In this blog post, we’re going to discuss how to implement traffic (or Rate) monitoring. For simplicity’s sake, we’ll be relying on Backyards, our enterprise-grade Istio distribution, as it provides a pre-integrated Prometheus-based monitoring solution for the Istio service mesh it deploys.

It also allows you to try out the examples we’ll be using, on your computer or cluster. To do so, please check out Backyards’ Quick Start Guide or the blog post on Getting started with Istio using Backyards.

Environment 🔗︎

To set up alerts based on request rate metrics, we need to first measure how our systems behave. Given that a properly configured Istio-based service mesh can provide the required metrics, we will be assuming that such an environment is present.

In case your production environment does not utilize service mesh, please feel free to check out our blog post on Defining Application Level SLOs using Backyards. This post details the best practices for exporting these metrics from the application level by relying on Prometheus recording rules to abstract implementation details.

In the examples below, we’ll be relying on a Prometheus metric called istio_requests_total. This metric is provided by Istio (more precisely the Envoy proxy) and is a counter containing the total number of requests a given istio-proxy container has handled.

For the sake of this post, the most important labels on the metric are destination_service_name, which contains the name of the service the request was made to, and destination_service_namespace, which contains the name of the namespace the target service resides in.

Istio Architecture

Finally, there is the reporter label. Its value can be either source or destination, depending on whether the measurement was taken at the caller or on the callee-side of the Proxy. In this guide, we’ll be using the source-side for examples, as it contains, not just the time it took for the microservice to process the request, but also the network transfer and connection overhead. In this way, source-side measurements give us a better representation of the behavior the user encounters (as it includes network latency, etc.).

Warning: not all services have source-side metrics. If something is called from outside of the service mesh, then it will only have destination-side reporting, meaning that the monitoring will need to rely on the destination-side metric.

In our examples, we will be using the Backyards’ demo application to showcase individual alerts. It has the following architecture:

Backyards’ demo application’s architecture

The example alert definitions will be created on the movies service, whose namespace is backyards-demo. If you wish to reuse these examples, please replace those constants with the appropriate service names.

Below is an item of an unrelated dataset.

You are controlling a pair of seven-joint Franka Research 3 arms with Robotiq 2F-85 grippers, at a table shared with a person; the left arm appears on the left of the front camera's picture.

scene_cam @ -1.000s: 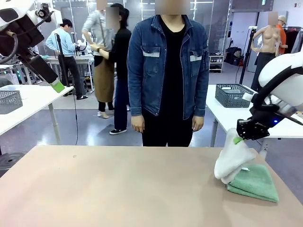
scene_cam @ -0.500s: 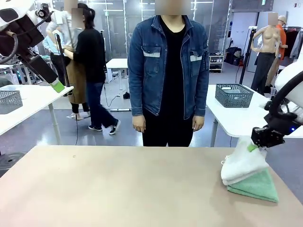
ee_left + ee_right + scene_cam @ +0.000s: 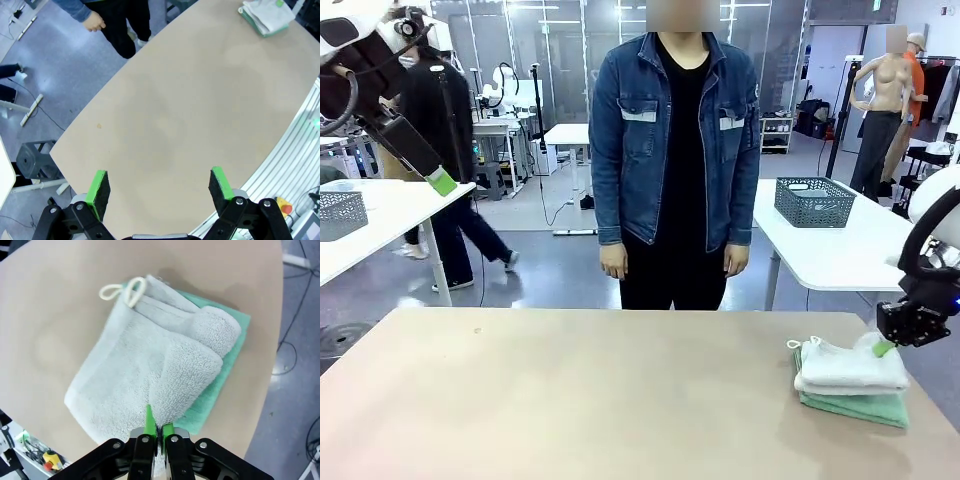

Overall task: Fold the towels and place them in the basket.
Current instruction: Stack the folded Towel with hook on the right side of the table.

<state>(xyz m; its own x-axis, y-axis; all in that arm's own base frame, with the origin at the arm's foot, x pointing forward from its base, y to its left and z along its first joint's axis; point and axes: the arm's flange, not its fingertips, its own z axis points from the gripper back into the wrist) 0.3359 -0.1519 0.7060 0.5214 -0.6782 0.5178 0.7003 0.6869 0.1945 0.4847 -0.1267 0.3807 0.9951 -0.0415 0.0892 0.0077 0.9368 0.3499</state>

Service Level Objectives versus Request Rate 🔗︎

The first question that naturally arises is, “Is it enough to measure incoming traffic on the ingress side?” And it would be, if our goal was to make sure that our external connectivity is working as expected, and that there are no diverging patterns in the incoming traffic.

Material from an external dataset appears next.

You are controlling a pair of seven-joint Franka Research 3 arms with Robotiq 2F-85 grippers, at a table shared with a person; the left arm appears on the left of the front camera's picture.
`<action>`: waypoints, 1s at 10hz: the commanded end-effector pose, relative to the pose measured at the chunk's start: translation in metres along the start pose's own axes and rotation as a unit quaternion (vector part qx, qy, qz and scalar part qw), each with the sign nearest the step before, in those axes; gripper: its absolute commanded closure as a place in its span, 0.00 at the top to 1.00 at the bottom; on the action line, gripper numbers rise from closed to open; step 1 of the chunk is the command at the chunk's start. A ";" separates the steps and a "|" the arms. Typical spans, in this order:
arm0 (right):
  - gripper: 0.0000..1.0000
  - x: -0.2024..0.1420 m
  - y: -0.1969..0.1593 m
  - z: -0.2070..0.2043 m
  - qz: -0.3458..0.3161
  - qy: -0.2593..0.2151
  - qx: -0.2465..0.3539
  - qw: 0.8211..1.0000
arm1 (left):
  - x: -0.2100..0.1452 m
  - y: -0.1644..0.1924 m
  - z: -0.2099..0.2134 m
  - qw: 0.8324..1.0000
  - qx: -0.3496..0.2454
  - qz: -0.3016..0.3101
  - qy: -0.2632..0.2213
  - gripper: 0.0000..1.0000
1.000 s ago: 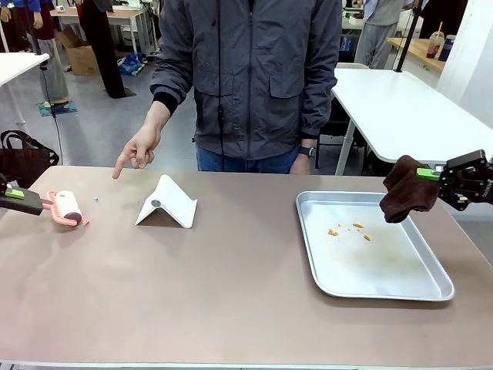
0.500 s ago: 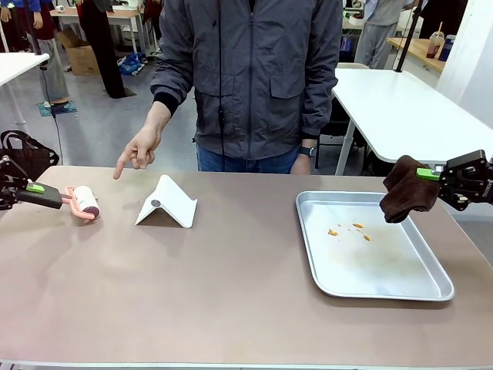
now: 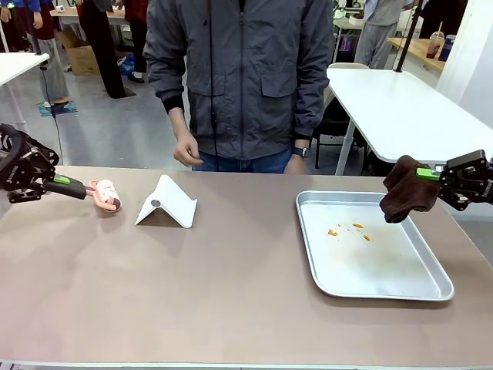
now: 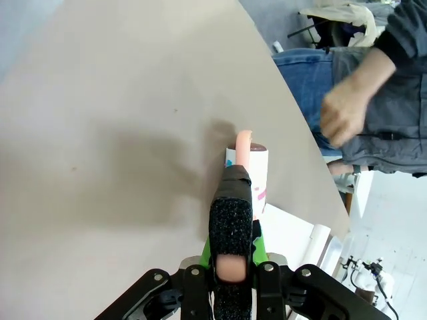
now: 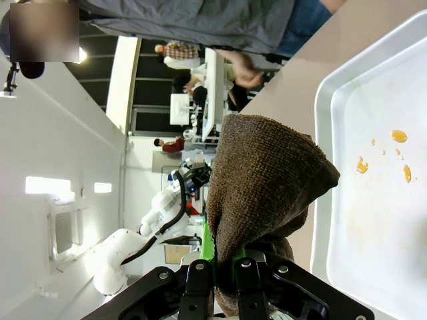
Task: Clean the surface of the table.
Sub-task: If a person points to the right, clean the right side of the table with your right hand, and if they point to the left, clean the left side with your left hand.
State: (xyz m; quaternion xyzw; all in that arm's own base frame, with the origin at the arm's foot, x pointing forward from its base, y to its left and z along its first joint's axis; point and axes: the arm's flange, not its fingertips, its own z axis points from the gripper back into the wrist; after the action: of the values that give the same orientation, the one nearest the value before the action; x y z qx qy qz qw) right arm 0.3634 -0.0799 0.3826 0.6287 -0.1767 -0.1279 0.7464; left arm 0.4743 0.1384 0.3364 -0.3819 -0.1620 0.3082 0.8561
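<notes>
The taupe-brown table (image 3: 231, 285) stretches across the front view. At its far left, my left gripper (image 3: 68, 186) is shut on the handle of a pink lint roller (image 3: 106, 194), whose head sits low over the tabletop. From the left wrist, the roller (image 4: 250, 167) points toward the table's (image 4: 100, 133) far edge, held in my left gripper (image 4: 233, 193). At the right, my right gripper (image 3: 430, 174) is shut on a dark brown cloth (image 3: 404, 190) that hangs above the tray's far right corner. The right wrist view shows the cloth (image 5: 267, 180) bunched in the right gripper (image 5: 223, 257).
A silver tray (image 3: 385, 270) with orange crumbs (image 3: 350, 229) lies right of centre. A white folded stand (image 3: 168, 202) sits just right of the roller. A person stands at the far edge, one hand (image 3: 186, 149) held near the body. Tiny specks (image 4: 175, 111) dot the table.
My left gripper has carried the roller rightward and toward the far edge, closer to the white stand. The person's pointing hand has pulled back to the body. The right arm has stayed still.
</notes>
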 end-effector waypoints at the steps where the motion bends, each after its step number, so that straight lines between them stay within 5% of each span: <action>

As can be seen in the diagram above, the movies service is in the middle of the call chain for our demo application. Yet, we are basing these examples on that service.

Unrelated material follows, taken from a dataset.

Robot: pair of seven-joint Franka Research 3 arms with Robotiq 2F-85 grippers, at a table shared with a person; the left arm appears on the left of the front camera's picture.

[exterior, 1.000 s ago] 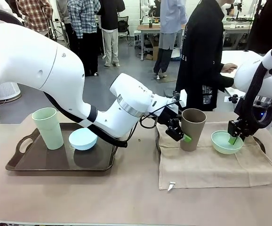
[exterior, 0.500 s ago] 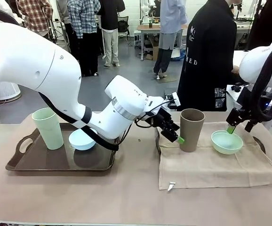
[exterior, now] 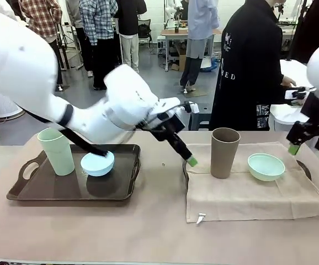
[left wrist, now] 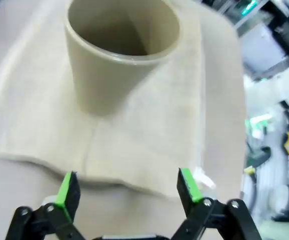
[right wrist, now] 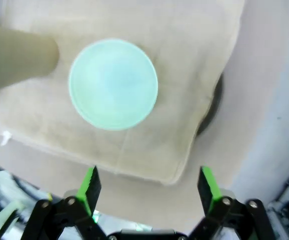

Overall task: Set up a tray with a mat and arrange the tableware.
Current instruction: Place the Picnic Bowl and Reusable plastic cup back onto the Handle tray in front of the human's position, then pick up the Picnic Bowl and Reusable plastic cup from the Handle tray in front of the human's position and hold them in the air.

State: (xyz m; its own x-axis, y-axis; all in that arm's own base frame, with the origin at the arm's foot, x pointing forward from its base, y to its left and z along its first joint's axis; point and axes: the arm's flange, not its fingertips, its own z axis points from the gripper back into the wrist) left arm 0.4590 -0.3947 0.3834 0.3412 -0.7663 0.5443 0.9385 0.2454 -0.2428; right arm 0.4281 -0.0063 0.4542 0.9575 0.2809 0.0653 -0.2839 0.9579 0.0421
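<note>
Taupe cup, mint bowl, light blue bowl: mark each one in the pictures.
taupe cup [exterior: 225, 157]: front view, middle of its outer wall.
mint bowl [right wrist: 113, 84]: right wrist view, centre of its inside.
light blue bowl [exterior: 97, 168]: front view, its outer wall facing the camera.

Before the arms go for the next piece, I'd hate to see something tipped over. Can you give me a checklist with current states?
1. Left claw open, empty: ok.
2. Right claw open, empty: ok.
3. Tall taupe-brown plastic cup upright on the beige cloth mat: ok.
4. Shallow mint green plastic bowl flat on the mat, apart from that cup: ok.
5. All tableware on the mat: not ok; the tall pale green plastic cup and shallow light blue plastic bowl stand on the bare dark brown tray.
</note>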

The cause of this decision is that each service in our demo application has its own Service Level Objective and set of related alerts. For example, when considering the following Service Level Objective (SLO), which is set on the movies service:

The movies service should answer a request within 250 ms in 99.9% of cases over a 30 day rolling period.

The issue is that this SLO works perfectly only as long as the service has steady traffic. In the event the service does not get any traffic, SLOs will report that the system is working as expected, but still, the system’s availability might become compromised.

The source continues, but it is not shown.